- **ASSIGNMENT**
Which of the lines below hold the word "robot"? Pull each of them out.

(Stored items from a collection)
________
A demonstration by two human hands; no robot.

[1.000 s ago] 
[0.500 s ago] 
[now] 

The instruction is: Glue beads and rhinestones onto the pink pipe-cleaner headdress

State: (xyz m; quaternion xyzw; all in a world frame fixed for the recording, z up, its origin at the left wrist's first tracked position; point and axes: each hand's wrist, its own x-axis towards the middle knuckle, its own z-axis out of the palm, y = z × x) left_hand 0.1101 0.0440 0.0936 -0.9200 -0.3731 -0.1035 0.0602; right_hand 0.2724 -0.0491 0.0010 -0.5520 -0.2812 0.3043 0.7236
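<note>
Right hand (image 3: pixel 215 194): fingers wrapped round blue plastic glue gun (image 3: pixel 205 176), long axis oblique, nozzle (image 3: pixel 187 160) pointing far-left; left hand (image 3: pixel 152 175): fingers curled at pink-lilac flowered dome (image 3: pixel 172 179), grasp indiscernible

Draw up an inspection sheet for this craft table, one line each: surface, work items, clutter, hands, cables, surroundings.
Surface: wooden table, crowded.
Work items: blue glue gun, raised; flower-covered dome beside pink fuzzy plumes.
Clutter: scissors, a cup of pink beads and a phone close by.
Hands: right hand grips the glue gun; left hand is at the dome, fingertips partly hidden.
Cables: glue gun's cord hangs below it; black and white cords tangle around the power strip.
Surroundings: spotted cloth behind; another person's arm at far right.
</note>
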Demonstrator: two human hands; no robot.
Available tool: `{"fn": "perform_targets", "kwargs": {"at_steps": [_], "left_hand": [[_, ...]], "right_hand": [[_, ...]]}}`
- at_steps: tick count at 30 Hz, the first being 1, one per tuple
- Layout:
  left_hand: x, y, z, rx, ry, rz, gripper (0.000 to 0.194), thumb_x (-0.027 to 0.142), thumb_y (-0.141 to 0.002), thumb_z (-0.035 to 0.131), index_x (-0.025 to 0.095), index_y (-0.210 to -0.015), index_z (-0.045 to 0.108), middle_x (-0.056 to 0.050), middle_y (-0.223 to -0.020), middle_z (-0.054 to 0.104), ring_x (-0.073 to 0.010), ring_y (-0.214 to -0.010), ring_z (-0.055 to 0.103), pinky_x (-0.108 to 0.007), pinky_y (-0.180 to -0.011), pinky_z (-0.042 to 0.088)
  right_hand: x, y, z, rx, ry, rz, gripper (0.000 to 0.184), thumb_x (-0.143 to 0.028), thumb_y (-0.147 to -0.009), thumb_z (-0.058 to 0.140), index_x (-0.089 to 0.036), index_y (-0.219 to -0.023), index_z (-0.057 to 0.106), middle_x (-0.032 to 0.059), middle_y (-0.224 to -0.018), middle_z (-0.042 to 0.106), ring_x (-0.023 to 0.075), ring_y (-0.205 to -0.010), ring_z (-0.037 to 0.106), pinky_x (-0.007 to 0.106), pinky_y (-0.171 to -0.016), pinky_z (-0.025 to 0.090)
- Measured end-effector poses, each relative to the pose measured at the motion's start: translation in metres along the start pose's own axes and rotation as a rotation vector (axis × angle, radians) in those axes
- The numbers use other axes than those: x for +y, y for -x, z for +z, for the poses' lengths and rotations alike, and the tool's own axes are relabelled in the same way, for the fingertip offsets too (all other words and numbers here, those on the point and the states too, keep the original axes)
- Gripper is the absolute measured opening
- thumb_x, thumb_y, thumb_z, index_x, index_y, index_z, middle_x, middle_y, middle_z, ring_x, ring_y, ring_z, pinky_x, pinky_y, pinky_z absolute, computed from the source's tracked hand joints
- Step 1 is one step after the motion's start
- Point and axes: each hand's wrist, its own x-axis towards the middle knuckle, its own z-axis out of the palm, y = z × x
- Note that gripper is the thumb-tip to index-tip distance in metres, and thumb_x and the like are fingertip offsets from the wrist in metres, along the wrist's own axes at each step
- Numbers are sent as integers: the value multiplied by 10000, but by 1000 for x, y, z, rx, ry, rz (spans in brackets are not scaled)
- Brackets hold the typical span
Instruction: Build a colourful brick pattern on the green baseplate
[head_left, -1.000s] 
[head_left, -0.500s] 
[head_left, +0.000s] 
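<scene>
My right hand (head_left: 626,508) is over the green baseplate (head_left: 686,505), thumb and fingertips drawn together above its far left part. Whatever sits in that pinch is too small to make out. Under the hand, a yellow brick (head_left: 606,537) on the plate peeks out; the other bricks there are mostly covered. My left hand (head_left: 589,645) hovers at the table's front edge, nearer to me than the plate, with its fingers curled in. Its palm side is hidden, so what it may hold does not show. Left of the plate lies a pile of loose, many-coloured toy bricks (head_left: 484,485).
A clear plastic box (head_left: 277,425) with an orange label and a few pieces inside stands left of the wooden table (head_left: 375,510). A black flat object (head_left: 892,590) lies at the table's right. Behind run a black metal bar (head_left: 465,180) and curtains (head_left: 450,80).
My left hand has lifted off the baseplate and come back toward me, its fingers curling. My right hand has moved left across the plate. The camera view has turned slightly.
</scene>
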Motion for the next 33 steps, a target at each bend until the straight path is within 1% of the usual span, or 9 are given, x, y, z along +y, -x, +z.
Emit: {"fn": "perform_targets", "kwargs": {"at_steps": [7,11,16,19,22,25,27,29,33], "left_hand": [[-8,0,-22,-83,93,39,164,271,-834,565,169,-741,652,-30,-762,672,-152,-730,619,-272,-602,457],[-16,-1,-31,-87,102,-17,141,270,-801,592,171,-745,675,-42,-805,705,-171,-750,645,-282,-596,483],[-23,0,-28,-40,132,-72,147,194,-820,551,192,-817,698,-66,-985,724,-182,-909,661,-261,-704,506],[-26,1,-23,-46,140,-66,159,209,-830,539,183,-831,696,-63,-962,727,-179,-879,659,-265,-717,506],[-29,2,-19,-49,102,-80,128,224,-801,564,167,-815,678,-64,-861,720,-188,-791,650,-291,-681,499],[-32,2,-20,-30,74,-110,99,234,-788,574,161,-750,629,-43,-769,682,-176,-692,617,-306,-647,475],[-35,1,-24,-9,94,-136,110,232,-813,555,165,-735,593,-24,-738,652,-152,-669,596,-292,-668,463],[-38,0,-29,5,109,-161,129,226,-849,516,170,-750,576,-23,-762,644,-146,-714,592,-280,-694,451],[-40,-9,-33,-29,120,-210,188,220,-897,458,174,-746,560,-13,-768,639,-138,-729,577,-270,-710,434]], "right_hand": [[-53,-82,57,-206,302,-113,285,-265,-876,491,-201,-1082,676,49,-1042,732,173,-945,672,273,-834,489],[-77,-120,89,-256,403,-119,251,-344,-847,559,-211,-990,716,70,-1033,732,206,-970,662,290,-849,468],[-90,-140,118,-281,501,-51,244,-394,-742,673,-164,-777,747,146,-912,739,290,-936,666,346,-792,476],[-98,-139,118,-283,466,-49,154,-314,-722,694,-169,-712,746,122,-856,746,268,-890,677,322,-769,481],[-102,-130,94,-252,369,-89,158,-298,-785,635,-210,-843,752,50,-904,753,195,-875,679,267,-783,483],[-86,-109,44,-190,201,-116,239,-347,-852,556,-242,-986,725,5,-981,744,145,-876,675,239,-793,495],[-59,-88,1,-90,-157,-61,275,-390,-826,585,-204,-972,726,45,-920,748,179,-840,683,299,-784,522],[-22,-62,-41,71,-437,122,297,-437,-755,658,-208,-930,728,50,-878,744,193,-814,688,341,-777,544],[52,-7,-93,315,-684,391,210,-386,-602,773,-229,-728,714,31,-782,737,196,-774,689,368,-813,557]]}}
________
- **WRITTEN ANSWER**
A demonstration by two human hands; no robot.
Demonstrator: two human hands; no robot.

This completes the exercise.